(Work item): Of the entries below, restate word for word only the section that runs from the line with "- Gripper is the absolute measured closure" to the line with "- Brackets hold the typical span", counting both ends.

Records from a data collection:
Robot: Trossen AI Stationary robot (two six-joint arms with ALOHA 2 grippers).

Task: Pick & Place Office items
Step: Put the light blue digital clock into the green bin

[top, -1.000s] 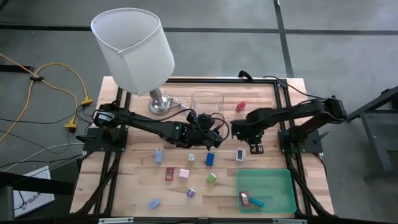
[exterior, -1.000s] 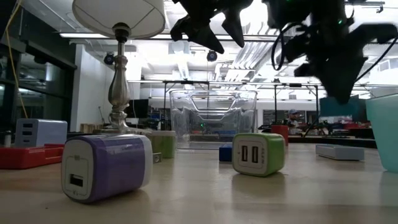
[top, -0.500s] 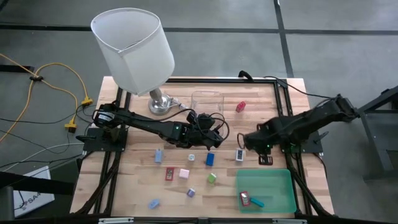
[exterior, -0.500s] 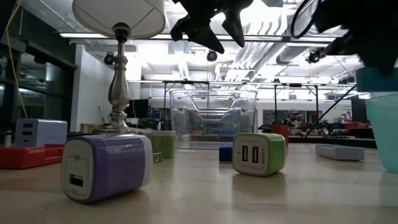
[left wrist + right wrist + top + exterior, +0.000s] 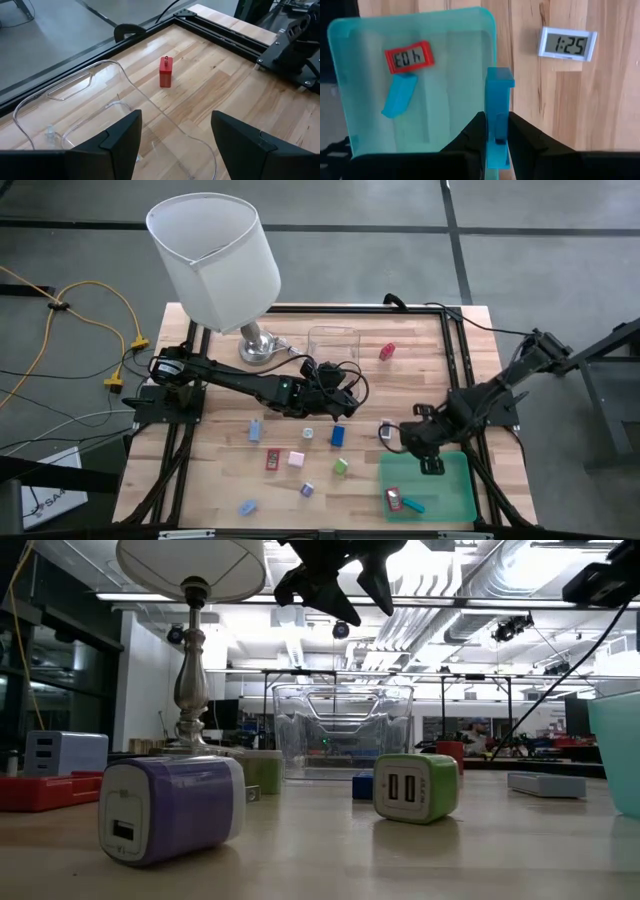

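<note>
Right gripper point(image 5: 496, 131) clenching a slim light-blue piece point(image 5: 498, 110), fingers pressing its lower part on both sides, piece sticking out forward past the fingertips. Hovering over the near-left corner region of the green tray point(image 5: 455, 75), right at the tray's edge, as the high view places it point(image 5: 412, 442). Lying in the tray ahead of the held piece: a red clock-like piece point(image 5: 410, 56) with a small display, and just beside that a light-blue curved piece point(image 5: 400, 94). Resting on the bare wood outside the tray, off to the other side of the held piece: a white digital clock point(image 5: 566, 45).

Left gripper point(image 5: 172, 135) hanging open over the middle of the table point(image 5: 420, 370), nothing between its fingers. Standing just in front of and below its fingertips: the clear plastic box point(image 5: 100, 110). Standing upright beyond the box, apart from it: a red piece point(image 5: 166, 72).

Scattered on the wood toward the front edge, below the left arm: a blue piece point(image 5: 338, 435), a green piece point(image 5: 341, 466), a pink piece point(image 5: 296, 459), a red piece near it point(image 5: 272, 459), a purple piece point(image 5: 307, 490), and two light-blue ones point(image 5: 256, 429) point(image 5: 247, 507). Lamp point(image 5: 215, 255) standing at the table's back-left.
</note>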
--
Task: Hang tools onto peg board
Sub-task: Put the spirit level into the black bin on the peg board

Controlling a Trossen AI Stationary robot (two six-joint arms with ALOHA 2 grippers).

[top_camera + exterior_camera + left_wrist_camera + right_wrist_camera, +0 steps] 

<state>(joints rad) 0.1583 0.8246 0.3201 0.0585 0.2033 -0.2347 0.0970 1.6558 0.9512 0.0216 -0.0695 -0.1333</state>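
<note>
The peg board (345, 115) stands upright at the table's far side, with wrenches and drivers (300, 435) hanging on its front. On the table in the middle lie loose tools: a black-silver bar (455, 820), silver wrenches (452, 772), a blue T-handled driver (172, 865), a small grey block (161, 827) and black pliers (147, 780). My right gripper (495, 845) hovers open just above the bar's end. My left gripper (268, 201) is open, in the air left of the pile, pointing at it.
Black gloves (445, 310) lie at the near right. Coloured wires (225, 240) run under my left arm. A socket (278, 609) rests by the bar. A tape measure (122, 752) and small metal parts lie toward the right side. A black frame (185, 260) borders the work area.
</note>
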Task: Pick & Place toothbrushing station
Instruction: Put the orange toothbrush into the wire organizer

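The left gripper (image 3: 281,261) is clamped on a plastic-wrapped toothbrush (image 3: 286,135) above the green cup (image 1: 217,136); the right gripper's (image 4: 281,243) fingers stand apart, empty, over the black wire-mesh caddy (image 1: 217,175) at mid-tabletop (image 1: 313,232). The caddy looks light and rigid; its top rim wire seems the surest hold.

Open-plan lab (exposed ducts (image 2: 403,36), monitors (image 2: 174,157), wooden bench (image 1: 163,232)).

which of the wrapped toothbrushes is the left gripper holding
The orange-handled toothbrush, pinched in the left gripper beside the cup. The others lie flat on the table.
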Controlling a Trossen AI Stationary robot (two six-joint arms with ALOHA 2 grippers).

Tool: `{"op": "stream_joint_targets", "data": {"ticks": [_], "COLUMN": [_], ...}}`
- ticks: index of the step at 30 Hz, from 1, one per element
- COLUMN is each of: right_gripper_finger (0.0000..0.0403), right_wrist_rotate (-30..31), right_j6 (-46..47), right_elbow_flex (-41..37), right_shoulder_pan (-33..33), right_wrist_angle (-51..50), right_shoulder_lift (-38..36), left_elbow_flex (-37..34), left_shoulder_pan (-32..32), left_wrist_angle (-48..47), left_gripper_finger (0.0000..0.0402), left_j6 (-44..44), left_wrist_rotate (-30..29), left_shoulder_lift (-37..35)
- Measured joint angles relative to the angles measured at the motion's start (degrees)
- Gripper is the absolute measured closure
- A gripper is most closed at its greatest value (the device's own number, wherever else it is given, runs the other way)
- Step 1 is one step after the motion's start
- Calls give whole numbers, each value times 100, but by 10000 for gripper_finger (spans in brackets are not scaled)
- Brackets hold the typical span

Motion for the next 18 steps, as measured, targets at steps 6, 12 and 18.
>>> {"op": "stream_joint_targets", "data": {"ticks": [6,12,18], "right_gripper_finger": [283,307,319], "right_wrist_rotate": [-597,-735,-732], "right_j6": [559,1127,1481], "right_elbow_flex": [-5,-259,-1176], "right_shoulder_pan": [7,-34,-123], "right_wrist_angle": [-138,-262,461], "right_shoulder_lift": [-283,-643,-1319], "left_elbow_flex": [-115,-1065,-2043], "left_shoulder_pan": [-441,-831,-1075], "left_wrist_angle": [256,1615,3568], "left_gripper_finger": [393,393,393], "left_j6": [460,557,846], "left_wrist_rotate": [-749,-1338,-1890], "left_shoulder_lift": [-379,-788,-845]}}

(Response to this exercise):
- Gripper is the absolute measured closure
- A gripper is most closed at its greatest value (the device's own number, wherever else it is given, runs the other way)
- Step 1 is one step after the motion's start
- Calls give whole numbers, each value times 100, but by 10000 for gripper_finger (spans in brackets are not scaled)
- Brackets hold the typical span

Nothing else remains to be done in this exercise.